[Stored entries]
○ ○ ○ ○ ○
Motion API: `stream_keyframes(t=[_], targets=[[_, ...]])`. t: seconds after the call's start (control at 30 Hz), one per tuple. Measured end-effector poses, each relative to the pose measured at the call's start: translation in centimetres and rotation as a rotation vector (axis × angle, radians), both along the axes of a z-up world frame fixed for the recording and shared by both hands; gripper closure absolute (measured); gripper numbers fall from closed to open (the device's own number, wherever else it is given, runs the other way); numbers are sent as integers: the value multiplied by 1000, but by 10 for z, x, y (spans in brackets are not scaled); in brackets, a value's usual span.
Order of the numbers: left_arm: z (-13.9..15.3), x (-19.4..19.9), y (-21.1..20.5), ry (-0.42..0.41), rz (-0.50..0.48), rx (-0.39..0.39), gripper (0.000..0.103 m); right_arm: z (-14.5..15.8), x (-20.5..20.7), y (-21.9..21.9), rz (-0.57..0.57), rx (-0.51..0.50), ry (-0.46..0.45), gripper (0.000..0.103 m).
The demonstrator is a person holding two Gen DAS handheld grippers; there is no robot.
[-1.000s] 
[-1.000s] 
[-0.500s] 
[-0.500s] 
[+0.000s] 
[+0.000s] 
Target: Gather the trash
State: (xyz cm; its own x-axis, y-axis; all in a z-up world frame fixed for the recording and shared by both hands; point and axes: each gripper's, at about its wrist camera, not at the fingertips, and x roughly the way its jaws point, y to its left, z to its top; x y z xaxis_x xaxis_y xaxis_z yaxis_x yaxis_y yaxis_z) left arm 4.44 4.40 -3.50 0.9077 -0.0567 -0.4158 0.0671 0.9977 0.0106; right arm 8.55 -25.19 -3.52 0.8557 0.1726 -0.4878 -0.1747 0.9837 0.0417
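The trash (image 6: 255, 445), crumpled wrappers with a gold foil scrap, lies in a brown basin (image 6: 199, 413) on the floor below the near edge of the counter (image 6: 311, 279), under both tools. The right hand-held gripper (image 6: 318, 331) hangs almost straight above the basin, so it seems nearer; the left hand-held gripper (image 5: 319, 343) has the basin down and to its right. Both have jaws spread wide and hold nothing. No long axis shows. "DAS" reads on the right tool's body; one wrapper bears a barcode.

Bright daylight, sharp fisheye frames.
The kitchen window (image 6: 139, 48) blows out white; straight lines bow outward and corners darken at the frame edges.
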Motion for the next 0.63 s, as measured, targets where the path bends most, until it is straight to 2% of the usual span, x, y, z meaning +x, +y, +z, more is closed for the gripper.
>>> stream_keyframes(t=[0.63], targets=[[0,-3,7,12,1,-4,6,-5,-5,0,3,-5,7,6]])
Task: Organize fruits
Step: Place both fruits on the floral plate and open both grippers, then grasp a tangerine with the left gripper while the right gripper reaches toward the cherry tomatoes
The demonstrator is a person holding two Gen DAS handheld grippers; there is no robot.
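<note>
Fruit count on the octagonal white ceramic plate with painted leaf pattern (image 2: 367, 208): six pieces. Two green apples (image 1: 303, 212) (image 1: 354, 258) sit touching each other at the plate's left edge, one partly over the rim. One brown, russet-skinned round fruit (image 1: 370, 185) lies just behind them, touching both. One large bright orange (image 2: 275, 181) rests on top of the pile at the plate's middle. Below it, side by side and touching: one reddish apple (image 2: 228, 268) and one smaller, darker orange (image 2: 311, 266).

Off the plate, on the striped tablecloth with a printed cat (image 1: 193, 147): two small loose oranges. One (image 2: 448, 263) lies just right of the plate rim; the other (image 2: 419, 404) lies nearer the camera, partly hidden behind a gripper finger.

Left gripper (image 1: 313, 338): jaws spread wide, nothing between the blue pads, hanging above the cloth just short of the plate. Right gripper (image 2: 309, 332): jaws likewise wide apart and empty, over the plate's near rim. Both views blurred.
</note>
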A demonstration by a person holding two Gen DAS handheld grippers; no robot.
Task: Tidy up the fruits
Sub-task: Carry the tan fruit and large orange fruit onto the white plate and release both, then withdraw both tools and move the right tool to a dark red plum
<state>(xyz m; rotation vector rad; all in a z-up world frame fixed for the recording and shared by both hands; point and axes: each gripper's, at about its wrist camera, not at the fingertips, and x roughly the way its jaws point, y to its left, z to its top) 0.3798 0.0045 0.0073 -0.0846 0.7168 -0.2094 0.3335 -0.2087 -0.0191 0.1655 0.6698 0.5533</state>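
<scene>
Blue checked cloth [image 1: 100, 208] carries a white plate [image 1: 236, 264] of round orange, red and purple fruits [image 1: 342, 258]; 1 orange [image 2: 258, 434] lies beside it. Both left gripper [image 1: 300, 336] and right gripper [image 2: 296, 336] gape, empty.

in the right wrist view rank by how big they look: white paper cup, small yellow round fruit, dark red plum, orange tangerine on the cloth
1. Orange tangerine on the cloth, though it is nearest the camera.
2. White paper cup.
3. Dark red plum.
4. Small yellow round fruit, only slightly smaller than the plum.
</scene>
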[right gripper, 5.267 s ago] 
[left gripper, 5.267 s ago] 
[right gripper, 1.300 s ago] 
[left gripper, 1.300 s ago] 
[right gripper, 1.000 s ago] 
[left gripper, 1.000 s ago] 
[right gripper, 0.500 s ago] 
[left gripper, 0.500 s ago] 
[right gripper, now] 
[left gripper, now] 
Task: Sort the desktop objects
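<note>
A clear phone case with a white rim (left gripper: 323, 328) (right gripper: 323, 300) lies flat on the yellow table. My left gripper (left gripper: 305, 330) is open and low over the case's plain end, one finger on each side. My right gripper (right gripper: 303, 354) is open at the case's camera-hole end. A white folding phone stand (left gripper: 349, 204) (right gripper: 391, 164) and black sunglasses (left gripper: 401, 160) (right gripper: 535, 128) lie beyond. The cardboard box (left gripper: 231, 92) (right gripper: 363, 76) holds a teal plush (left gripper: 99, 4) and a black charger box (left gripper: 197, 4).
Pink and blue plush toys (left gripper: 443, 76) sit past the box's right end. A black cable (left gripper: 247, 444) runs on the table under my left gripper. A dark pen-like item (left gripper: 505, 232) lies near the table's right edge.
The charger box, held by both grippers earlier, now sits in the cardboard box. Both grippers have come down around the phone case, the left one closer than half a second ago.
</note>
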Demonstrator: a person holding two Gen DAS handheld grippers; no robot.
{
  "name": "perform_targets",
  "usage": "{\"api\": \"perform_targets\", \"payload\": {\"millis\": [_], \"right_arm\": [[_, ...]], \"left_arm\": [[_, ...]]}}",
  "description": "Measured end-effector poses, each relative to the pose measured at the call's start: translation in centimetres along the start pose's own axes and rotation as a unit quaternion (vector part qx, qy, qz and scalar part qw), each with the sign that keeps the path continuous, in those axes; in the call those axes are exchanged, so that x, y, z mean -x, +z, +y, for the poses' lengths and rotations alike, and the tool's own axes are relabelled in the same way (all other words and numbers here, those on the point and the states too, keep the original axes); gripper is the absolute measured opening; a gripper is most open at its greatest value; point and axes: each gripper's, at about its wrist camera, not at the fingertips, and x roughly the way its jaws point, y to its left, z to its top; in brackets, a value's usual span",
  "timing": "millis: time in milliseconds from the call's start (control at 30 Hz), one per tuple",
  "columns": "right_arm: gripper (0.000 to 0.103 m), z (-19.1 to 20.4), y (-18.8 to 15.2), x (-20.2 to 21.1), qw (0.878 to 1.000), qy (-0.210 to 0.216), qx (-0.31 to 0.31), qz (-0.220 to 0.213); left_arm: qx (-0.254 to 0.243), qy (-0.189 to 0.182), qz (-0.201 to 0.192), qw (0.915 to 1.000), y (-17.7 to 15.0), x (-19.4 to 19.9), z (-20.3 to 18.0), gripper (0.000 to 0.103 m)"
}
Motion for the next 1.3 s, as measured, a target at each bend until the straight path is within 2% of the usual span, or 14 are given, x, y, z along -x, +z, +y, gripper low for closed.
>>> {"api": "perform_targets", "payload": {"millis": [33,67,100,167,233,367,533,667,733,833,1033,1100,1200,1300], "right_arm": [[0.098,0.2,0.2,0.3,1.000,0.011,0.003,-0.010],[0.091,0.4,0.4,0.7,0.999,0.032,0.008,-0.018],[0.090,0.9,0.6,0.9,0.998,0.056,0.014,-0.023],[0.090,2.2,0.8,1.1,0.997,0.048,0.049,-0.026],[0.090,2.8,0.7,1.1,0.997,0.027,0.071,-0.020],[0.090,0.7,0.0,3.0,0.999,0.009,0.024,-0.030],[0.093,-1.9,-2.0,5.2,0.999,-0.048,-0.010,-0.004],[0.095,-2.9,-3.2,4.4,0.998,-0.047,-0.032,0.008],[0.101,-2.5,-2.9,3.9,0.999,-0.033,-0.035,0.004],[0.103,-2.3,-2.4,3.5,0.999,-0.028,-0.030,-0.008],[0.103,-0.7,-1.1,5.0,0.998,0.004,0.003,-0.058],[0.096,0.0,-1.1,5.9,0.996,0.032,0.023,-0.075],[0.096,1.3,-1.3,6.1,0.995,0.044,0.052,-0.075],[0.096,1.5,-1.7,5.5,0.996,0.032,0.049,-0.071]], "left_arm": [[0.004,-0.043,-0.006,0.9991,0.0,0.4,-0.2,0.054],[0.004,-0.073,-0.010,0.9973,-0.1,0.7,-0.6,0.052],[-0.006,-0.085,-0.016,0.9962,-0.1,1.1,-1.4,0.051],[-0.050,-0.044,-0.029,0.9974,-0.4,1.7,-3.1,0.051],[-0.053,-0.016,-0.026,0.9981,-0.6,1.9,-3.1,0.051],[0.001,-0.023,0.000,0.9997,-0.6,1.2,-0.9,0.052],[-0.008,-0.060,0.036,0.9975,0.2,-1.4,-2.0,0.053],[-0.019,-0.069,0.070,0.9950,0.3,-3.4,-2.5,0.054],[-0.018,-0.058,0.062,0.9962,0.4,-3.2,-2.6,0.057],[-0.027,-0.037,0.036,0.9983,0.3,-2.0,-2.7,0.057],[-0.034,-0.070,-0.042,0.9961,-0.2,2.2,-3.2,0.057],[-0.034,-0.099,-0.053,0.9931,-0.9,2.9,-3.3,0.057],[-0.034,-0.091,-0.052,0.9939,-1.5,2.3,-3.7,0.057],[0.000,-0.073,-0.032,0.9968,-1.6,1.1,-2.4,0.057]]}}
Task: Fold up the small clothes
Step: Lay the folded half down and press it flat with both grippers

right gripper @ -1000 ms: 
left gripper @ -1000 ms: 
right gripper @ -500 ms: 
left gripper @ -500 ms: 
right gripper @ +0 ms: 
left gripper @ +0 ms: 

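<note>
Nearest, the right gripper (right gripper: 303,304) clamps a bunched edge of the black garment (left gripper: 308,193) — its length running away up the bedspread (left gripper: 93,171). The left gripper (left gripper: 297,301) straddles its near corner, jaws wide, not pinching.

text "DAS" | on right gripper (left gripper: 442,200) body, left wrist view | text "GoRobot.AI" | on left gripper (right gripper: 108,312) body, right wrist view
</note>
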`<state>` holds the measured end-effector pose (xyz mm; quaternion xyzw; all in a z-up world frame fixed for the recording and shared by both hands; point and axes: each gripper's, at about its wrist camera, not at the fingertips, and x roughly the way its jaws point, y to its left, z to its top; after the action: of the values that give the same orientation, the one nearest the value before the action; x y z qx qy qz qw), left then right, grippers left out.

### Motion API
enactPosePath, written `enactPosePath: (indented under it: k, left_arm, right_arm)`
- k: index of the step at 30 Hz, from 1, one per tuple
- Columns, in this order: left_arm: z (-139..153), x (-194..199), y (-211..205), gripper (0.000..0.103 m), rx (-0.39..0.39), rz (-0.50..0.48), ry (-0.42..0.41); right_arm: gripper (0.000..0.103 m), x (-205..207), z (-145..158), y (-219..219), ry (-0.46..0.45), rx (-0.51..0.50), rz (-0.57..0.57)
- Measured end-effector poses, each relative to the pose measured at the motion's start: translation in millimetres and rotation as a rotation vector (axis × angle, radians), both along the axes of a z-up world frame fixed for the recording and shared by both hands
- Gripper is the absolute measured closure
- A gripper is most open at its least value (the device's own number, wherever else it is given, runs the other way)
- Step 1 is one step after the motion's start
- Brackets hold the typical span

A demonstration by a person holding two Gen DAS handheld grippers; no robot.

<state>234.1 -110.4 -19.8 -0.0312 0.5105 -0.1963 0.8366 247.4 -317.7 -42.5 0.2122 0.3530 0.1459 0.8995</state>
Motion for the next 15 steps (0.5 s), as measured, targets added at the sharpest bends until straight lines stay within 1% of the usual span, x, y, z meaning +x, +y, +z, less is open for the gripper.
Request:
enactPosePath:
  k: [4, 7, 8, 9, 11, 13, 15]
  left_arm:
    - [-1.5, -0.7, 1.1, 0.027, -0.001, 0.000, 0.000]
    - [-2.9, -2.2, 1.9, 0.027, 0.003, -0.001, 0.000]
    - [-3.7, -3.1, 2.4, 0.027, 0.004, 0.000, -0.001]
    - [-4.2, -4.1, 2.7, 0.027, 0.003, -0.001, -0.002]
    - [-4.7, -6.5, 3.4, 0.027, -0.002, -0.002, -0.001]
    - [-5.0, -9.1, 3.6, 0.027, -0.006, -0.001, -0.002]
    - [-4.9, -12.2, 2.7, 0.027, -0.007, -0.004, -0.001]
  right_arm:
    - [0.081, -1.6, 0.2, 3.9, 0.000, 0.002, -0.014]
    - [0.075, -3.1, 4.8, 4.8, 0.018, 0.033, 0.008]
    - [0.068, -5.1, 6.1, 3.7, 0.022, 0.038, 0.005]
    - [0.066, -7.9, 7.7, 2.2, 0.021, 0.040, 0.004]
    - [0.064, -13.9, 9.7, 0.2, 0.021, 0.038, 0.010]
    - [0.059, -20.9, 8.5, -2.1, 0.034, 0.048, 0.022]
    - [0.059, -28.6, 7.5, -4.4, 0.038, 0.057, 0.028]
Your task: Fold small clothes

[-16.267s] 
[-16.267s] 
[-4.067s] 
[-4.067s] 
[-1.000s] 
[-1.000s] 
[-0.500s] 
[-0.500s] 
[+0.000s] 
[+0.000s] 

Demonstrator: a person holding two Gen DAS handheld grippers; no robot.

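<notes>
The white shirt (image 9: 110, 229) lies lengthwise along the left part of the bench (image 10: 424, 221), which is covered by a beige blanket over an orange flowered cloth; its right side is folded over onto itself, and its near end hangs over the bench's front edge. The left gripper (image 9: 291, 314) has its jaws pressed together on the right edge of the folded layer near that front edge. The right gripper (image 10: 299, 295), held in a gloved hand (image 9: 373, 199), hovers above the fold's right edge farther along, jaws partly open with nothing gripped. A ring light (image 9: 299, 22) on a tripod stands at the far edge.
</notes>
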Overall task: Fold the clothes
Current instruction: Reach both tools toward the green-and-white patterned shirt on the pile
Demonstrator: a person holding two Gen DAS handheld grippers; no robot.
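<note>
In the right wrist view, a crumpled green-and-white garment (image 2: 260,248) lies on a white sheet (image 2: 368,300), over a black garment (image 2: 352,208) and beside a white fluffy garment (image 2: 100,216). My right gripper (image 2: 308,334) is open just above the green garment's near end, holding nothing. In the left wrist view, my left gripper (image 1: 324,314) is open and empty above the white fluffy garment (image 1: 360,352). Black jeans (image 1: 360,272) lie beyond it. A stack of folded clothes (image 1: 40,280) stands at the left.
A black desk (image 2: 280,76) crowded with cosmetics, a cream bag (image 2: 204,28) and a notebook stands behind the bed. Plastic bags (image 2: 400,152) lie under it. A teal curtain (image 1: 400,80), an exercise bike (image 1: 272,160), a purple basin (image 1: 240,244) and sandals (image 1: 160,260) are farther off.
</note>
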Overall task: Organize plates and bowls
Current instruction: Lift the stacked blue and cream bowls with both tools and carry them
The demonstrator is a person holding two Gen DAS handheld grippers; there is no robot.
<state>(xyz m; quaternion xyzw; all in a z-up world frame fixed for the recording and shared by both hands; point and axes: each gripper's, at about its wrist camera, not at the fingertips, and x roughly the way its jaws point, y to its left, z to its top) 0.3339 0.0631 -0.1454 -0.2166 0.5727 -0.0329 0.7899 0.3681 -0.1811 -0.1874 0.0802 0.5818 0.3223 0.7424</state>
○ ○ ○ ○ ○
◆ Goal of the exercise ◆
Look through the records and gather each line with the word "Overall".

◆ Written answer ◆
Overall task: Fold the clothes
Overall task: Organize plates and bowls

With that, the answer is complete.